That said, I would stop at 16 CPU cores. At higher clock speeds those extra cores are a liability not worth their weight. You can always get some bang for your buck increasing the GPU core count, but boosting the CPU core count is a game of diminishing returns.
Let's assume the GPU cores are now clocked up relative to what TSMC's 5nm process can easily allow and each consume 1W. And in taking the Firestorm cores from 3GHz to 3.5GHz, they now consume an egregious 4W (this might be too generous, but I don't feel like math right now).
64W - 16 Firestorm Cores
64W - 64 Apple GPU Cores
20W - 4x 16GB HBM2 (64GB)
---
148W
The APU might still melt. The CPU cores are hot and very close together and surrounded by GPU cores and HBM stacks that are also hot and very close together. But it will maybe be OK. Its biggest problem is the slew of 5GHz x86 processors that will run circles around it. Unified high speed memory will help with that a little.

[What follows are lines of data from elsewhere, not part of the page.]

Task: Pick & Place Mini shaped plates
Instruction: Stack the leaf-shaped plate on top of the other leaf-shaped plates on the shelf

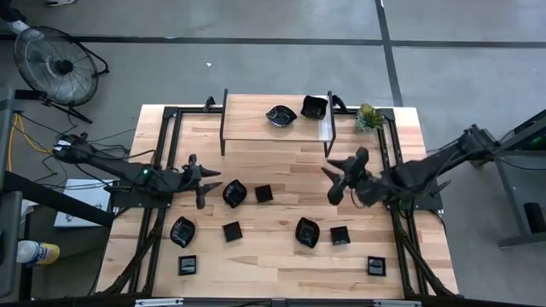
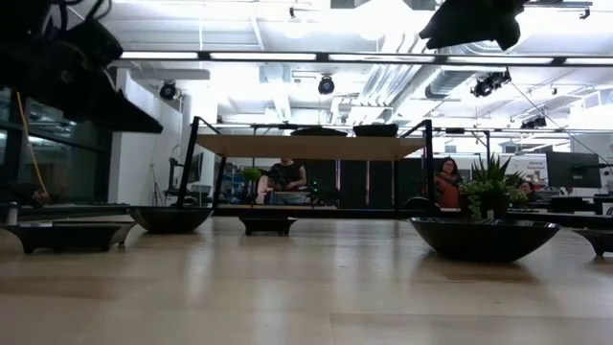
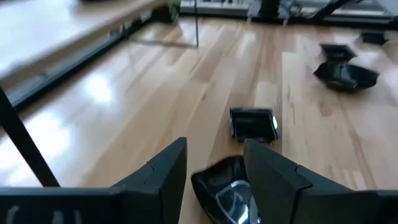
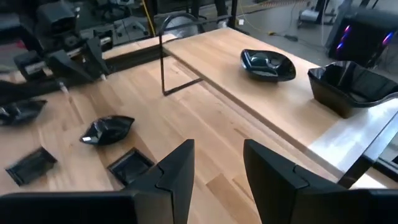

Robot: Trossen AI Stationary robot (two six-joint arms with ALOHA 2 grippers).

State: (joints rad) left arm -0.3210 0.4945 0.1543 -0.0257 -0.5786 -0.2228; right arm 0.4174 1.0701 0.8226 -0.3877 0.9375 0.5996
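10 black mini plates (image 1: 235,193) show: 8 on the table (image 1: 281,162), 2 on the shelf (image 1: 256,119); 1 green plant (image 1: 368,118).

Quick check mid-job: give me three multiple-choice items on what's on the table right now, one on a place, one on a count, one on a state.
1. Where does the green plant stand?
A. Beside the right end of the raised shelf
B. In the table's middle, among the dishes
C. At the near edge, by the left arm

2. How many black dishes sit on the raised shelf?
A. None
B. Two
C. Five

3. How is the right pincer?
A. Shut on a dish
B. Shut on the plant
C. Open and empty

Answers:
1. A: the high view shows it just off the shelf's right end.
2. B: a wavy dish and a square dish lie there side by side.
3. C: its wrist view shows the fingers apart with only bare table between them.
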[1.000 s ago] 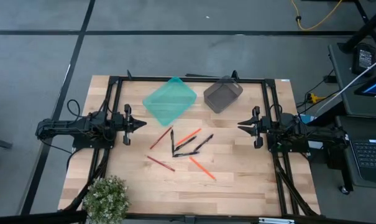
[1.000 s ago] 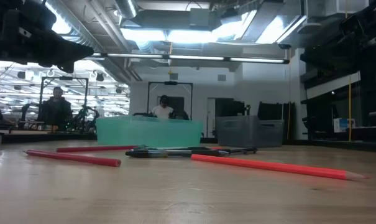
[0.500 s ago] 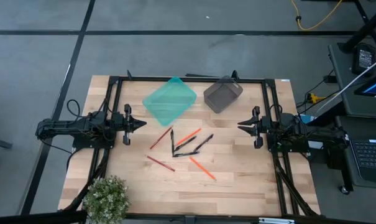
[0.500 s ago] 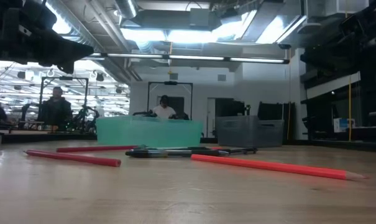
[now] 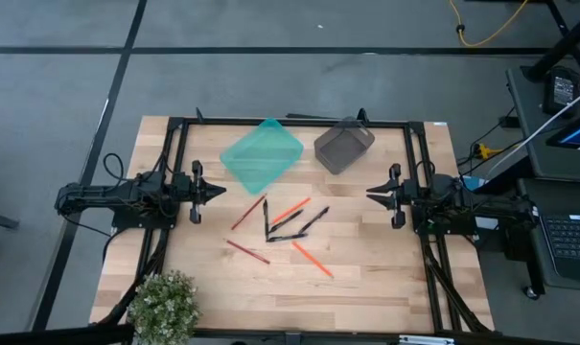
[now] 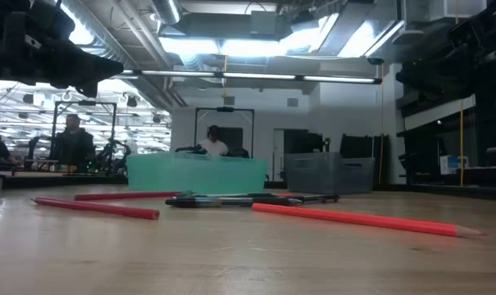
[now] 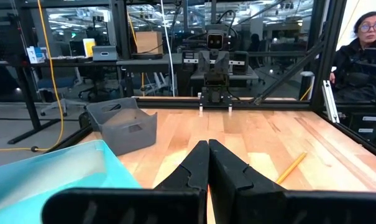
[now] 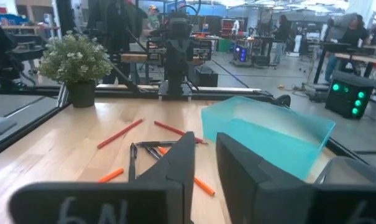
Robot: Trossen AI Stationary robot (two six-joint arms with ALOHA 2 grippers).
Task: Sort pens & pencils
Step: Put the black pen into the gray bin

I would think the Mac Pro line-up would want more than 16 cores, current Mac Pro goes up to 28 cores & has hyperthreading. iMac Pro goes up to 18 cores & also has hyperthreading.
Many have said the current Apple arm64-based APUs do not have hyperthreading, and if that stays the norm, then a higher P core count is needed to make up for the lack of hyperthreading?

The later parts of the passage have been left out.